But you want to know about the thing that happened that’s the best thing. That’s what you want to know. I almost don’t want to talk about it. It’s so sacred. I’ll do it, though.
A man came on. A tender, wobbly man. He was holding one of these:
This is My Therapy Buddy.
Dave and I grabbed at each other.
The gentle, traumatized man spoke tremulously to the judges about My Therapy Buddy. By the looks on the judges’ faces, they were not as transported by My Therapy Buddy and his creator as Dave and I were. And then the gentle man pulled one of My Therapy Buddy’s feet (MTB was not wearing his velvet sarong on tv, his spindly legs were bare).
My Therapy Buddy said in a tenderly robotic voice:
Everything is going to be all right.
I hit Dave, Dave hit me, I hit him, he hit me.
The judges turned him down.
NO! NO! NO!
Dave and I were horrified. He walked away clutching the buddy with tragic dignity. The buddy had its long weird arms around him, hugging him. Dave and I instantly had the same frantic thought,
GetontheinternetlookupMyTherapyBuddyGOGOGO!!
And we threw the computer open and got right to it. We were in no way ready to say goodbye to My Therapy Buddy. We needed to see it a little more.
The first item we see on the search page is the My Therapy Buddy online store.
We can buy it??
We barely have to discuss it. My Therapy Buddy is $70. Sold, SOLD, it’s a bargain. We’re moving lightning fast through this transaction, I’m typing our information perfectly at top speed, the whole exchange is practically lubricated by how in favor we are of what is happening.

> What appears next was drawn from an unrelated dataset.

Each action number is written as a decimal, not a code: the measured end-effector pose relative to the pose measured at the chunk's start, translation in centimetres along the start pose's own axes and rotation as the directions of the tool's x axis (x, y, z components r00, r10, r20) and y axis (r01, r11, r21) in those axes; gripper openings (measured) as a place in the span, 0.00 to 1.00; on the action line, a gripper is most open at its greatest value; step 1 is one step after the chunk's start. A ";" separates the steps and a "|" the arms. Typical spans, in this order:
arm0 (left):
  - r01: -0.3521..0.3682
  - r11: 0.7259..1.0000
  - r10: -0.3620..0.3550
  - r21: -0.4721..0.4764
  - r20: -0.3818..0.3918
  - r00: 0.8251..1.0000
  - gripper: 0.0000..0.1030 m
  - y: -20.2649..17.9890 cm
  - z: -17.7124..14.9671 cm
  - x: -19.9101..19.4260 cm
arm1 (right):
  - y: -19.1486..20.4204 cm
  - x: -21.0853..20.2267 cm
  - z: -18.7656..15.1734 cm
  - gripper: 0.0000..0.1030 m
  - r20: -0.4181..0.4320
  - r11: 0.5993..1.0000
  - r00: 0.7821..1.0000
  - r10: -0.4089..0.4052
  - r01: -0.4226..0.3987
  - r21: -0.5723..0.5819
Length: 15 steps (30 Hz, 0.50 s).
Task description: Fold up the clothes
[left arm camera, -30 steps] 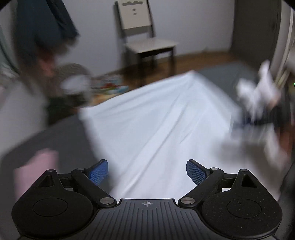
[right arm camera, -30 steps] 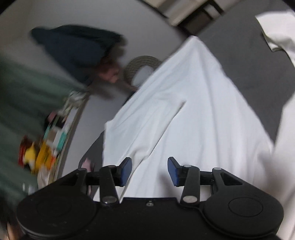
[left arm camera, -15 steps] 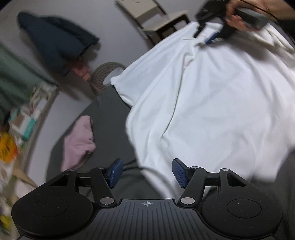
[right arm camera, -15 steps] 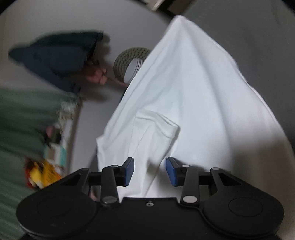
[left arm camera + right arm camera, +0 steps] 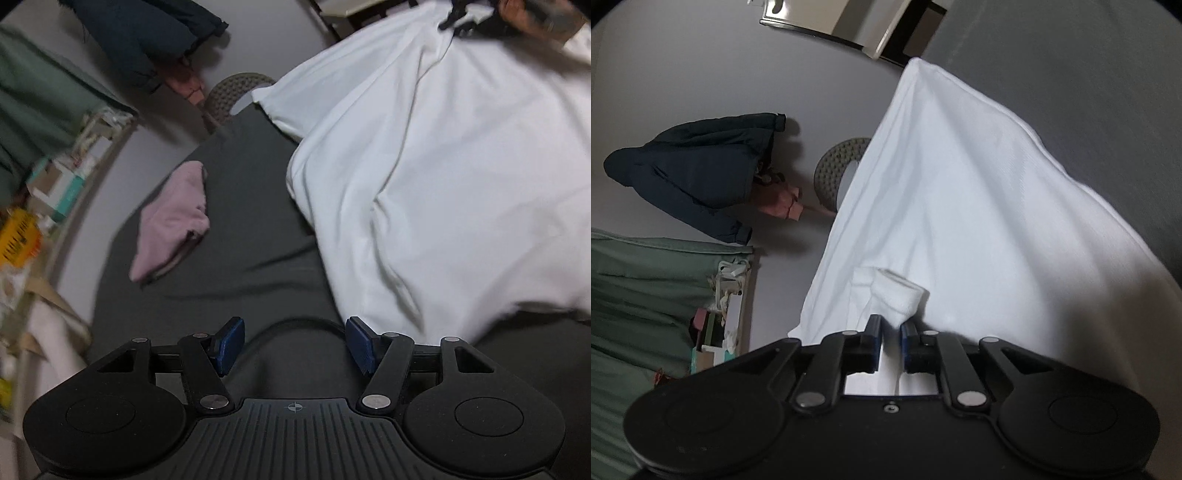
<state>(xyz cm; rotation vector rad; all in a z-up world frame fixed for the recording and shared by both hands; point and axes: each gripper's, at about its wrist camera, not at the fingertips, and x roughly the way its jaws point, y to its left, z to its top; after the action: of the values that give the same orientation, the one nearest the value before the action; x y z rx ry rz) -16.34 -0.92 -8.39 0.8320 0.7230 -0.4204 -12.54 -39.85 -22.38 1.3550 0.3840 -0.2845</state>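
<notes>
While the large white cotton shirt (image 5: 443, 177) lay spread across the dark grey bed cover (image 5: 251, 229), the right gripper (image 5: 888, 338) had its blue pads pinched onto a bunched fold of that cloth, apparently at a sleeve cuff (image 5: 897, 293). The left gripper (image 5: 293, 345) hung with its jaws wide apart and nothing between them, over bare cover just beside the shirt's near hem. A folded pink cloth (image 5: 173, 221) lay apart, to the left.

The shirt looked light, limp and thin; it draped into soft ridges and would probably sag and slide wherever it was not held. Hems, cuffs and seams seemed the surest places to grip, since doubled cloth gives the pads more to bite. For the left gripper, the near hem corner (image 5: 373, 317) looked the likeliest hold.
</notes>
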 end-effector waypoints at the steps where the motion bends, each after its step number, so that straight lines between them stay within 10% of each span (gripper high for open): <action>1: 0.030 0.999 -0.030 -0.027 0.018 0.999 0.60 0.1 -0.1 -0.5 | 0.1 0.0 0.0 0.11 0.008 1.000 1.000 -0.003 0.004 -0.012; 5: 0.052 0.998 -0.049 -0.036 0.068 0.996 0.60 -1.2 0.2 -1.0 | 1.5 -0.5 -0.1 0.05 0.028 0.994 0.999 -0.028 0.031 -0.105; 11: -0.013 0.999 0.013 0.044 0.017 1.000 0.60 -2.8 1.6 1.0 | 7.0 -2.7 2.5 0.03 0.064 0.980 0.988 0.138 -0.128 -0.152; 15: 0.027 0.999 -0.027 0.017 -0.004 1.000 0.60 -3.4 2.2 1.3 | 7.4 -2.7 5.5 0.03 0.167 0.977 0.983 0.072 -0.036 -0.211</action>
<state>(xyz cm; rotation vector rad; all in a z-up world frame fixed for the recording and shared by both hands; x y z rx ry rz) -16.57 -4.81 -10.05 0.8403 0.7357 -0.4496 -11.37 -43.90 -13.73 1.1240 0.2232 -0.3062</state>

We’ve done it. We’re thrilled and exhausted. He is ours. She. It is ours. It’s coming to our house.
We go a little more languidly back to the search page and find the whole website. More treasure. This is a holy, holy night. My favorite quote from the website: "98% of the people on this planet can find comfort from a Buddy. " I enjoy imagining the benighted, stonehearted 2% who cannot.
We’re so happy that Finn is going to grow up in a house with My Therapy Buddy, where he will learn:
a. that everything will be all right
&
b. irony.
From our hearts to yours, Dave and I give you
http://www.mytherapybuddy.com/. *
*Be sure to have the sound on.
You are so welcome.
Friday, March 24, 2006
Monday, March 20, 2006
first day of spring & countdown to reality
Spring is my favorite. I'll say it. I've said it. I might say something different come the autumn but shut up. It's spring!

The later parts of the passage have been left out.